Zu diesem Ergebnis kamen John Kormendy von der Texas University in Austin und Ralf Bender vom Max-Planck-Institut für extraterrestrische Physik und der Universitätssternwarte München, als sie Galaxien untersuchten, welche einen massereichen Halo aus Dunkler Materie, aber nur sehr kleine bzw. gar keine Bulges besitzen. Sie fanden heraus, dass Galaxien ohne Bulge bestenfalls sehr massenarme Schwarze Löcher enthielten.

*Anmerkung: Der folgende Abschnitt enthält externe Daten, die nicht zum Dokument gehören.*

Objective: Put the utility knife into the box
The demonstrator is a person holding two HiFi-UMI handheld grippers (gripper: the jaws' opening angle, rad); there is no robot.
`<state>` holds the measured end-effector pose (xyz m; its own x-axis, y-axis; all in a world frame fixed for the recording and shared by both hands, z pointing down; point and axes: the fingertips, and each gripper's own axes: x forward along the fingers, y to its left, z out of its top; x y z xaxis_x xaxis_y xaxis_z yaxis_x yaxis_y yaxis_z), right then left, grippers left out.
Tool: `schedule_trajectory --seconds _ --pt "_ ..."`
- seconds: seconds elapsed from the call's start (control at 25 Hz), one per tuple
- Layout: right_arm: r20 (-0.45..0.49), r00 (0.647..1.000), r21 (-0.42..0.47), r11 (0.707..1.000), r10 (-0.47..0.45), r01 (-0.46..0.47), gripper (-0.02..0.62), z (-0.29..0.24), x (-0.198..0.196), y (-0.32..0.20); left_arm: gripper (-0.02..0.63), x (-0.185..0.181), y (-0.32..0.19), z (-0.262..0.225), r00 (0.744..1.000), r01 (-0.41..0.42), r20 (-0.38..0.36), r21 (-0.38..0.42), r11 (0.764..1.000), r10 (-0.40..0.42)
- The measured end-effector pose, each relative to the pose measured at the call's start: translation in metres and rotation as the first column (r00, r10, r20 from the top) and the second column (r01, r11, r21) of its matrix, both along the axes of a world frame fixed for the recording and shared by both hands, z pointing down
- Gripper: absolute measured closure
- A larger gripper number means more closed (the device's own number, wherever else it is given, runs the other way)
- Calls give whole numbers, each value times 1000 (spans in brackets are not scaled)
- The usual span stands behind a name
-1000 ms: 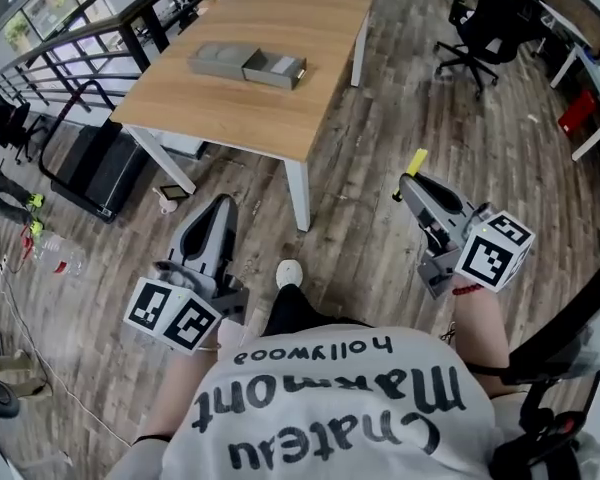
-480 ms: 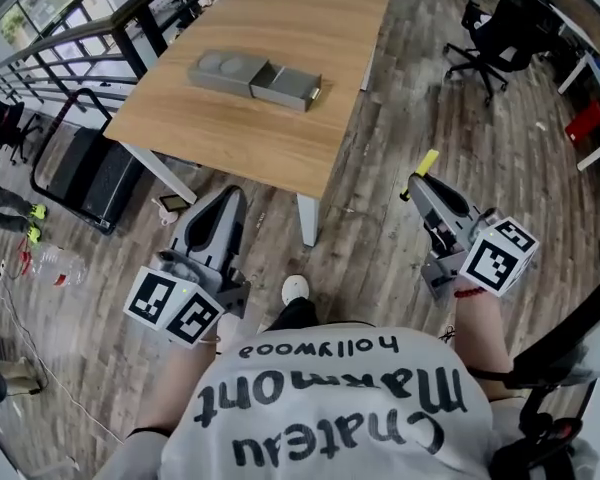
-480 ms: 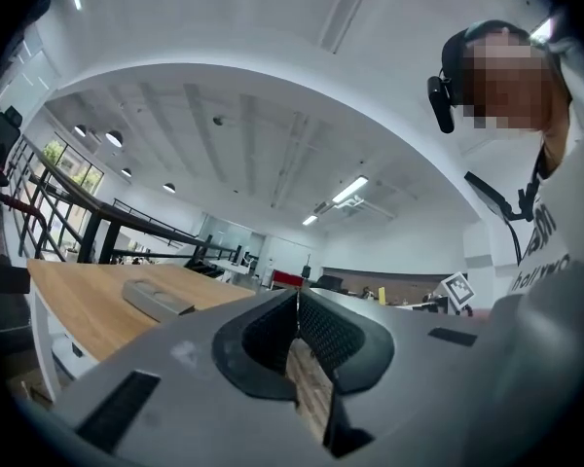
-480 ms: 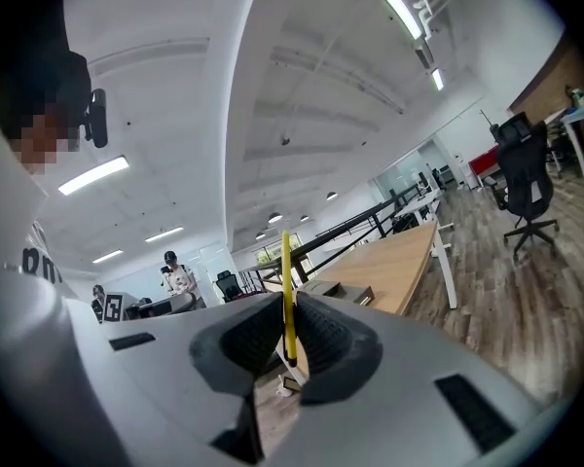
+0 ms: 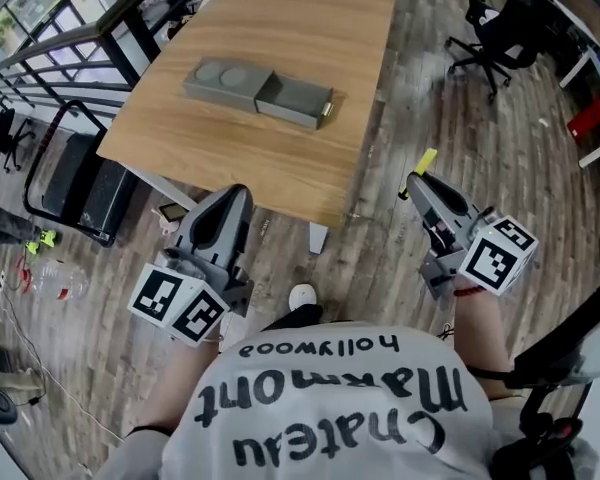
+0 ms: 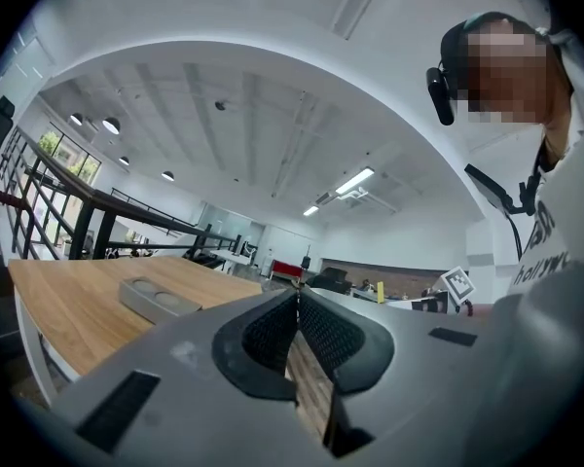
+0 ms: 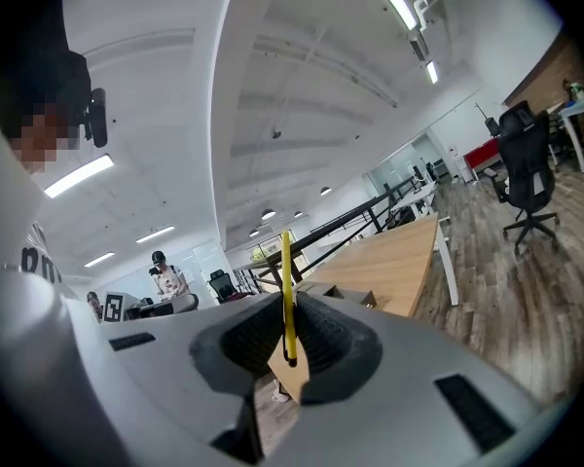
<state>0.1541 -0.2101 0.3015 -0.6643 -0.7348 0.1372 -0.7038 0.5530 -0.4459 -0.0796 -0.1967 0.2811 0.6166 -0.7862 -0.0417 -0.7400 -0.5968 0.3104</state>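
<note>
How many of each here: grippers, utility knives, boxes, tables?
grippers: 2 (left gripper, right gripper)
utility knife: 1
box: 1
table: 1
Total: 5

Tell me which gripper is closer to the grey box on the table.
Left. The left gripper is at the near edge of the table, in front of the grey box; the right gripper, clamping the yellow utility knife, is off right over the floor.
</note>
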Motion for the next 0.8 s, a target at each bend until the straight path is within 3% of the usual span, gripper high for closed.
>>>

„Man kann sich nur schwer vorstellen, wie eine über große Entfernungen dünn verteilte Dunkle Materie das Wachstum eines Schwarzen Lochs in einem winzigen Raum tief im Innern einer Galaxie beeinflussen könnte“, so Ralf Bender. Es sei weitaus plausibler, dass Schwarze Löcher durch Materieansammlungen aus ihrer Umgebung wachsen und dass dies, so John Kormendy, während der Entstehungsphase der Galaxien geschieht.

Bildquelle
Komposit von Henize 2-10 von Chandra (Röntgen – violett), HST und VLA (Radio – gelb). Das rote Kreuz markiert das Schwarze Loch
(Bild: NRAO.edu)

Dies deckt sich mit Beobachtungen des supermassiven Schwarzen Loches in Henize 2-10, einer 30 Millionen Lichtjahre entfernten, lediglich 3.000 Lichtjahre durchmessenden Zwerggalaxie, welche vom Hubble-Teleskop und dem Very Large Array gemacht wurden. Da eine so kleine Galaxie ohne Bulge ein solches schwarzes Loch beherbergt, scheint die Frage, in welchem Kausalzusammenhang Bulge und schwarzes Loch stehen, recht eindeutig zu klären und untermauert damit die These von Bender und Kormendy noch weiter. Offenbar entwickeln sich die Schwarzen Löcher sehr früh in der Galaxienentstehung und tragen wesentlich dazu bei, die wachsende Galaxien zu strukturieren.

Es wurden zwar bereits in anderen Zwerggalaxien supermassive Schwarze Löcher gefunden, keine davon war aber derart unregelmäßig und aktiv wie die kleine Henize 2-10. In extrem dichten Regionen werden dort intensiv neue Sterne gebildet. Diese Entdeckung ist besonders wichtig für die Weiterentwicklung von Modellen zur Galaxienentwicklung.